Conference: CVPR 2025 (Highlight)
arXiv: 2411.14402
Code: https://github.com/apple/ml-aim
Area: Multimodal VLM
Keywords: Vision Encoders, Autoregressive Pre-training, Multimodal Pre-training, AIMV2, Large-scale Vision Models

TL;DR

Apple proposes the AIMV2 series of vision encoders, which pairs a ViT encoder with a multimodal autoregressive decoder—simultaneously generating raw image patches and text tokens as pre-training objectives. While maintaining a simple training pipeline, it achieves general-purpose performance across diverse tasks. AIMV2-3B reaches 89.5% on ImageNet frozen trunk evaluation and comprehensively outperforms CLIP and SigLIP on multimodal understanding benchmarks.

Background & Motivation

Background: Pre-training of large-scale vision encoders is the foundation of computer vision and multimodal AI. Currently, there are two mainstream directions: (1) Contrastive learning (such as CLIP, SigLIP, etc.), which learns vision-language aligned representations via image-text contrastive losses and performs exceptionally well on zero-shot classification and multimodal understanding tasks. (2) Autoregressive pre-training (such as AIMv1), which learns visual representations by predicting the next image patch token, exhibiting strong performance in pure vision tasks (such as classification and localization).

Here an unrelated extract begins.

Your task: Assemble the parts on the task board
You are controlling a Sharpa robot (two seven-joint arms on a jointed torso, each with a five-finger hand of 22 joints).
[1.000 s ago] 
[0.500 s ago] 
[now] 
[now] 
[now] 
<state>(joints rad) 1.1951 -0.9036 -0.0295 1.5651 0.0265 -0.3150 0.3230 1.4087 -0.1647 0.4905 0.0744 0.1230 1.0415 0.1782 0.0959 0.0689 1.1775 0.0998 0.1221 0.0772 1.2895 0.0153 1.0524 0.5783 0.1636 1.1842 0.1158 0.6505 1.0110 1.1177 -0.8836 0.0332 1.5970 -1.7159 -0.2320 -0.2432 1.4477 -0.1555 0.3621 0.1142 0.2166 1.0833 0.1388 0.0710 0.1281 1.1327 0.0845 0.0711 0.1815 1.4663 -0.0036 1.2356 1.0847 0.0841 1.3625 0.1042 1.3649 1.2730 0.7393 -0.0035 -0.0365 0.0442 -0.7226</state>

Limitations of Prior Work: Contrastive models excel at multimodal tasks but lag behind specialized models on pure vision tasks (e.g., DINOv2 is superior in localization tasks); autoregressive models excel at vision but lack language understanding capabilities. Currently, there is no pre-training method that enables a single vision encoder to achieve SOTA performance on both pure vision and multimodal tasks simultaneously. Furthermore, contrastive learning relies heavily on large quantities of high-quality image-text pairs and is sensitive to negative sample selection, limiting its scalability.

Key Challenge: Contrastive objectives learn global semantic alignment between images and texts (identifying matching image-text pairs) but lack modeling of fine-grained visual details. Conversely, autoregressive objectives learn rich visual details but lack language grounding. How to equip a single encoder with both capabilities remains a critical challenge.

Goal: Design a simple and scalable pre-training method that allows a single vision encoder to perform exceptionally well across diverse tasks, including classification, localization, grounding, and multimodal understanding.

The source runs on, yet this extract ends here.